Grève des enseignants : Le dialogue social comme ultime rempart contre l’année blanche

Réunis au complexe scolaire d’Alibandeng, autorités gouvernementales, syndicats et représentants du monde éducatif ont officiellement ouvert , mardi 13 janvier 2026 à Libreville, les travaux de la Commission interministérielle tripartite, sous la présidence du Vice-Président du Gouvernement, Hermann Immongault. Face au risque d’une année blanche et La crise persistante marquée par les revendications salariales et administratives des enseignants, l’exécutif a appelé à la responsabilité collective et à la préservation de l’intérêt supérieur de l’enfant.
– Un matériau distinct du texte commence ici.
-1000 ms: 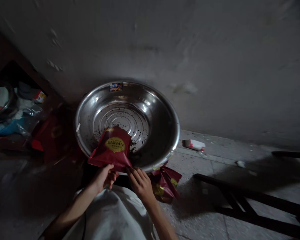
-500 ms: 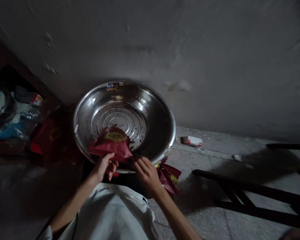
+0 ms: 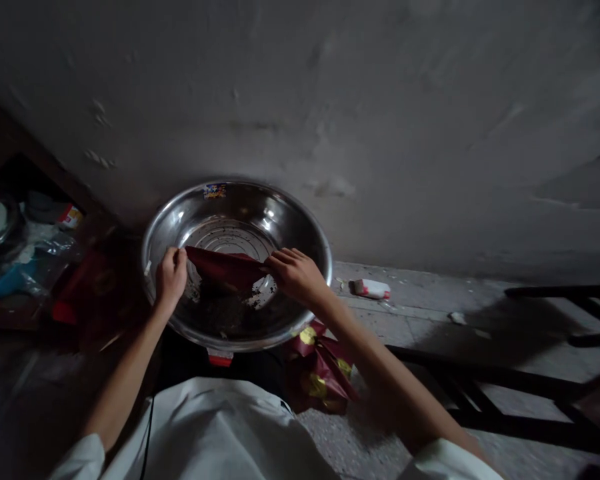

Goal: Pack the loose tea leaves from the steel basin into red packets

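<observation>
A dark red packet (image 3: 225,267) is stretched between my two hands, low inside a wide steel basin (image 3: 300,233). My left hand (image 3: 172,277) pinches its left end, and my right hand (image 3: 294,272) grips its right end from above. Dark, crumbly loose material (image 3: 225,313) lies in the near part of the basin, just under the packet. Dark specks are scattered over the ringed basin floor. The packet's contents, if any, cannot be made out.
Several red packets with yellow labels (image 3: 325,363) lie on the floor to the right of the basin. Farther right are a white-and-red carton (image 3: 373,289) and a black metal frame (image 3: 500,380). A grey wall (image 3: 380,133) stands behind. Plastic bags (image 3: 45,257) clutter the left.
The packet has been turned over and lowered into the basin, its label no longer showing. Both hands moved up over the basin and apart to its ends. A dark heap now shows below it.
</observation>
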`<control>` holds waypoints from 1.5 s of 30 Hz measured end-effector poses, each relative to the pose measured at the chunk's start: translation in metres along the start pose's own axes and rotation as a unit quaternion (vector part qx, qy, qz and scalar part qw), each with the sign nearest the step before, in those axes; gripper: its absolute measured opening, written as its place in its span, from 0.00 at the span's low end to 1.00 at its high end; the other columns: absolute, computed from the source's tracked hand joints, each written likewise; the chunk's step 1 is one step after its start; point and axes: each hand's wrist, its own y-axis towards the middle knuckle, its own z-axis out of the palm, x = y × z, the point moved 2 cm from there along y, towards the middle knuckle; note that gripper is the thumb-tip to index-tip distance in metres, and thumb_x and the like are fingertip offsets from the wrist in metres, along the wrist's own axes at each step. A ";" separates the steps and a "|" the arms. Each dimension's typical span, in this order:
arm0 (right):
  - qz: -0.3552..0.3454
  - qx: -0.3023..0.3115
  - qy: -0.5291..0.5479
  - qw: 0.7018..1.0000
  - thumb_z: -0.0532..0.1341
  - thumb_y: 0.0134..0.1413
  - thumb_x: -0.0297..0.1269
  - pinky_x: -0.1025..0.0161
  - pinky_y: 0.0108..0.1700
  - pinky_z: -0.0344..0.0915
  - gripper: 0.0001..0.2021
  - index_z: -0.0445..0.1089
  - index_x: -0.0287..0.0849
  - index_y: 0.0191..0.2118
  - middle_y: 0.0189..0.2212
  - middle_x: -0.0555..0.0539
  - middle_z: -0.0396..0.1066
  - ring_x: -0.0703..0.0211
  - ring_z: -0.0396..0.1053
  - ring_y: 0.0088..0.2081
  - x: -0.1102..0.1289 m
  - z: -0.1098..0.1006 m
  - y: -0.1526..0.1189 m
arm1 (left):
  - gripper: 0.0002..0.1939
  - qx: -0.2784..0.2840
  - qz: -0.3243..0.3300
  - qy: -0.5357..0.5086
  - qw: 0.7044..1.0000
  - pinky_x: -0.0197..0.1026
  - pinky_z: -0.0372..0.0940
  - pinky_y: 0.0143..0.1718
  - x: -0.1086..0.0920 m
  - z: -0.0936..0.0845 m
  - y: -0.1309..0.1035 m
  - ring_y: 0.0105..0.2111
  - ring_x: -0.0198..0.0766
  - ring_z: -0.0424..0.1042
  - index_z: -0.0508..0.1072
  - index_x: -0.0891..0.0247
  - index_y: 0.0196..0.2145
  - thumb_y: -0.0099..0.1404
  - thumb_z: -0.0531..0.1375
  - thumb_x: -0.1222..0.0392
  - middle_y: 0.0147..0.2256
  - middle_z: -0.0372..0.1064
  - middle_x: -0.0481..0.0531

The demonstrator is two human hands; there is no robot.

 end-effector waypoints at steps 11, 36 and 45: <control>-0.107 -0.047 0.090 0.989 0.53 0.70 0.36 0.64 0.35 0.58 0.12 0.71 0.42 0.37 0.30 0.48 0.73 0.61 0.70 0.31 0.057 0.025 0.027 | 0.15 0.147 0.182 -0.044 0.971 0.42 0.68 0.51 0.030 0.000 -0.035 0.44 0.41 0.77 0.78 0.62 0.40 0.69 0.59 0.48 0.41 0.79 0.55; -0.059 -0.031 0.171 0.983 0.60 0.58 0.23 0.62 0.39 0.60 0.08 0.66 0.43 0.32 0.29 0.51 0.70 0.58 0.67 0.31 0.138 0.055 -0.065 | 0.12 0.240 0.400 0.301 0.832 0.39 0.68 0.43 0.057 -0.045 -0.140 0.41 0.37 0.70 0.73 0.62 0.46 0.72 0.53 0.69 0.36 0.72 0.51; -0.026 -0.026 0.071 0.997 0.57 0.57 0.21 0.60 0.47 0.62 0.14 0.71 0.45 0.43 0.40 0.47 0.77 0.56 0.71 0.41 0.117 0.043 -0.098 | 0.15 0.154 0.431 0.281 0.843 0.41 0.70 0.40 0.062 -0.046 -0.142 0.35 0.37 0.71 0.74 0.63 0.43 0.70 0.50 0.74 0.31 0.71 0.50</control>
Un cadre de concertation présenté comme la dernière opportunité pour sauver l’année scolaire et restaurer la confiance entre l’État et les partenaires sociaux.

La ministre d’État à l’Éducation nationale, Camélia Ntoutoume Leclercq, a dressé un tableau sans complaisance de la situation, alertant sur les conséquences profondes de la suspension prolongée des cours sur le rapport des élèves à l’école et à la Nation.

Tout en reconnaissant la légitimité des revendications syndicales, elle a exhorté à la suspension de la grève afin de créer les conditions d’un dialogue constructif et de décisions concrètes.

« Rien ne peut justifier la rupture du lien que nos enfants entretiennent avec l’école et avec la Nation. Suspendre la grève, c’est ouvrir la voie à des solutions constructives », a-t-elle plaidé, soulignant que la suspension prolongée des cours fragilise profondément le patriotisme et le rapport des enfants à la Nation.

Selon Jean Chrysostome Ndong Békalé, Rapporteur général de la la Sous-commission chargée des situations administratives et financières, au sein de la Commission interministérielle de crise, à pied d’oeuvre depuis le 11 janvier, 300 postes budgétaires ont été prioritairement octroyés aux enseignants bénévoles du public, avec une projection pouvant atteindre 1 700 postes supplémentaires.

La régularisation de 3 000 situations administratives, extensible à 10 000 dossiers entre février et mai 2026, figure également parmi les recommandations, tout comme le paiement des rappels et vacations, la revalorisation des primes et le relèvement du point d’indice à 700 FCFA.

Autant de mesures destinées à apporter, selon les autorités, des réponses immédiates et durables à la crise. De son côté, Hermann Immongault, Président de la Commission interministérielle de crise a appelé à une réforme structurelle pour l’amélioration durable des conditions de vie et de travail des enseignants.

« Le temps du constat est derrière nous. Le temps de la décision et de la mise en œuvre est désormais devant nous. Cette commission doit donc être guidée par trois principes fondamentaux permis tels que : le principe de responsabilité. le principe de hiérarchisation des priorités et le principe d’efficacité », a indiqué le Vice-président du Gouvernement.

Pour l’Exécutif, l’enjeu dépasse largement le cadre des revendications corporatistes. Il s’agit de restaurer la crédibilité de l’école gabonaise et de garantir le droit fondamental à l’éducation. Une commission de suivi et d’évaluation devra veiller à l’application effective des engagements pris, dans un contexte où l’apaisement social demeure une condition essentielle à toute réforme.

Les syndicats du secteur, notamment le SENA, le SYNETECHPRO et le Collectif « SOS Éducation », souscrivent à cette dynamique de dialogue qui pourrait marquer un tournant décisif pour le système éducatif national.

À défaut de consensus, préviennent plusieurs observateurs, la crise actuelle s’enliserait et laisserait une empreinte durable sur toute une génération d’apprenants.